(WHAT YOU HAVE TO DO): Please count how many lines of the data include the word "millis". Give only that number in reply.

(DATASET EXTRACT):
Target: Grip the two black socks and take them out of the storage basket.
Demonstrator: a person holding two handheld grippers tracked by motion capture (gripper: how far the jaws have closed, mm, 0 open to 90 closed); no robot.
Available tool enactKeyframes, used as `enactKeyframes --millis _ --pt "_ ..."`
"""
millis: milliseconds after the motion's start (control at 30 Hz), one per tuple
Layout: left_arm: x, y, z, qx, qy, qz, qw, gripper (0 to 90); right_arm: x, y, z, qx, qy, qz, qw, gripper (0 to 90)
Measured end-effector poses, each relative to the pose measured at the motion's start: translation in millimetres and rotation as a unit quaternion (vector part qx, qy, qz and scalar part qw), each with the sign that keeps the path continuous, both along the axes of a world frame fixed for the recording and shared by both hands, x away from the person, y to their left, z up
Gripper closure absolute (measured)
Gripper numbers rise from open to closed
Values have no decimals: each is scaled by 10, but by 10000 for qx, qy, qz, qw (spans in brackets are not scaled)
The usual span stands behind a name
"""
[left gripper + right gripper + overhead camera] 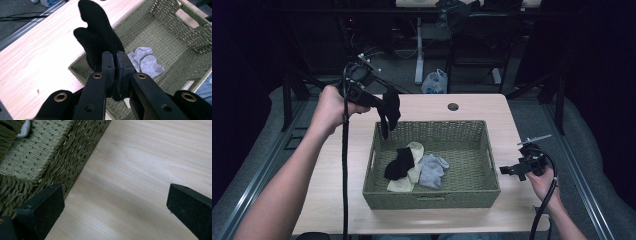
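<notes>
A green woven basket (432,196) stands in the middle of the wooden table. Inside it lie a black sock (400,163), a cream sock (411,172) and a grey sock (432,169). My left gripper (382,106) is raised over the basket's far left corner and is shut on another black sock (98,37), which hangs down from the jaws (390,112). In the left gripper view the grey sock (147,62) lies on the basket floor below. My right gripper (507,170) is open beside the basket's right wall (37,157), low over the bare table, with nothing between its jaws.
The table (337,190) has bare wood left and right of the basket and a cable hole (453,106) near its far edge. A plastic bag (435,82) and desk legs stand on the floor beyond. A black cable (345,165) trails from the left gripper.
</notes>
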State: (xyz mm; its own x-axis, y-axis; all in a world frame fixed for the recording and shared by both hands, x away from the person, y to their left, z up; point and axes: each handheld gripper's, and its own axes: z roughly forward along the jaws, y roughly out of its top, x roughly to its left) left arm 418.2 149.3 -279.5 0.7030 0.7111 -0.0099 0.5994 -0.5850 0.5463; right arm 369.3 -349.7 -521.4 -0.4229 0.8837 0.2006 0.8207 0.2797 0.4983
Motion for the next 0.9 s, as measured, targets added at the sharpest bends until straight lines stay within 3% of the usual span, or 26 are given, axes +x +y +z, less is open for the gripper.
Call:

(EXERCISE OUTPUT): 2